A kind of fresh rose flower cake and preparation method thereof
Technical field
The present invention relates to food processing technology field, be specifically related to a kind of fresh rose flower cake and preparation method thereof.
Background technology
Rose is rose family machaka, and original producton location is in China.Because rose has attribute that is cold-resistant, heatproof, and rosebud perfume (or spice) is tender, moist, as far back as the favor of Sui-Tang bines just extremely imperial palace high official.Its flower is mainly used in viewing and admiring, eating and refine essence attar of rose; Rose sweetness and bitterness, warm in nature, have multiple medical value, its most obvious effect is regulate the flow of vital energy Xie Yu, promoting blood circulation to remove blood stasis and menstruction regulating and pain relieving.In addition, the rose property of medicine is gentle, and the flower just opened and root can be used as medicine, and temperature can support strongly fragrant gas in the conscience blood vessels of people, Shu Fati, play calmness, pacifies, antidepressant effect.Rose contains various trace elements, and Vitamin C content is high, and rose can make various refreshment, as rose candy, rose flower cake, rose-tee, cider, rose pickles, rose cream etc.

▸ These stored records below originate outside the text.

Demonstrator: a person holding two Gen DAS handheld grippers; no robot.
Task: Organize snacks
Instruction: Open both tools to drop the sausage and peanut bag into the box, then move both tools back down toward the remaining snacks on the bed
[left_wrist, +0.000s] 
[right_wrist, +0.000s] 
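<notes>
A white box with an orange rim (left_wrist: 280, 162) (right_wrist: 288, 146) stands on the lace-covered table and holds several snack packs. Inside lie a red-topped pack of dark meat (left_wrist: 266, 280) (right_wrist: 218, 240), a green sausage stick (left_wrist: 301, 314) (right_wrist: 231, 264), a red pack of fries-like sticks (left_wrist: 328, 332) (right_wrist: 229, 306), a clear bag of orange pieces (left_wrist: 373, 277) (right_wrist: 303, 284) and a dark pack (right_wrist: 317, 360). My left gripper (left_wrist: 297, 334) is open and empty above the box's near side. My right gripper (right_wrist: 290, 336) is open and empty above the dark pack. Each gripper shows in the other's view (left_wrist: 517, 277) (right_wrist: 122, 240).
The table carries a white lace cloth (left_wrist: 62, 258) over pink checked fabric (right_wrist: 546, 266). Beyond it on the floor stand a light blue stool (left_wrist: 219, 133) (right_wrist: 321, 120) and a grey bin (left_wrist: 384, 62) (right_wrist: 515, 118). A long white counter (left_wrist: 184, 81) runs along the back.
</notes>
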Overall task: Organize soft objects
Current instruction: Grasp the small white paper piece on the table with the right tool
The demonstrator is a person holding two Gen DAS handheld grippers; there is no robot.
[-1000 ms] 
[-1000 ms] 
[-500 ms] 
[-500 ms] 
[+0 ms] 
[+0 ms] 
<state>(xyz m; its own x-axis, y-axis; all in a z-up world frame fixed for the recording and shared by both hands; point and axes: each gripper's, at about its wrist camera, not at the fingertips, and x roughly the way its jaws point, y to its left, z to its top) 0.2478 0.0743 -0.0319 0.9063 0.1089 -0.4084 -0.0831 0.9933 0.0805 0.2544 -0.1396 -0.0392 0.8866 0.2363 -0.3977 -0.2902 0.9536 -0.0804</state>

It's like spring all the year round in Yunnan, and sunshine is abundant, have the good reputation of " vegetable kingdom ", " fresh flower country ", and the fresh flower in the whole nation more than seventy percent originates from here, and advantageous geographical position is that the growth of edible rose provides excellent condition.The representative dessert flower cake in Yunnan is with rose pan feeding, and particularly with the crisp short cakes with sesame dessert that makes for raw material of superior edible rose of Yunnan plantation, have the fragrance of a flower and to ooze the heart, agreeably sweet feature, has the health-care effect of rose concurrently simultaneously.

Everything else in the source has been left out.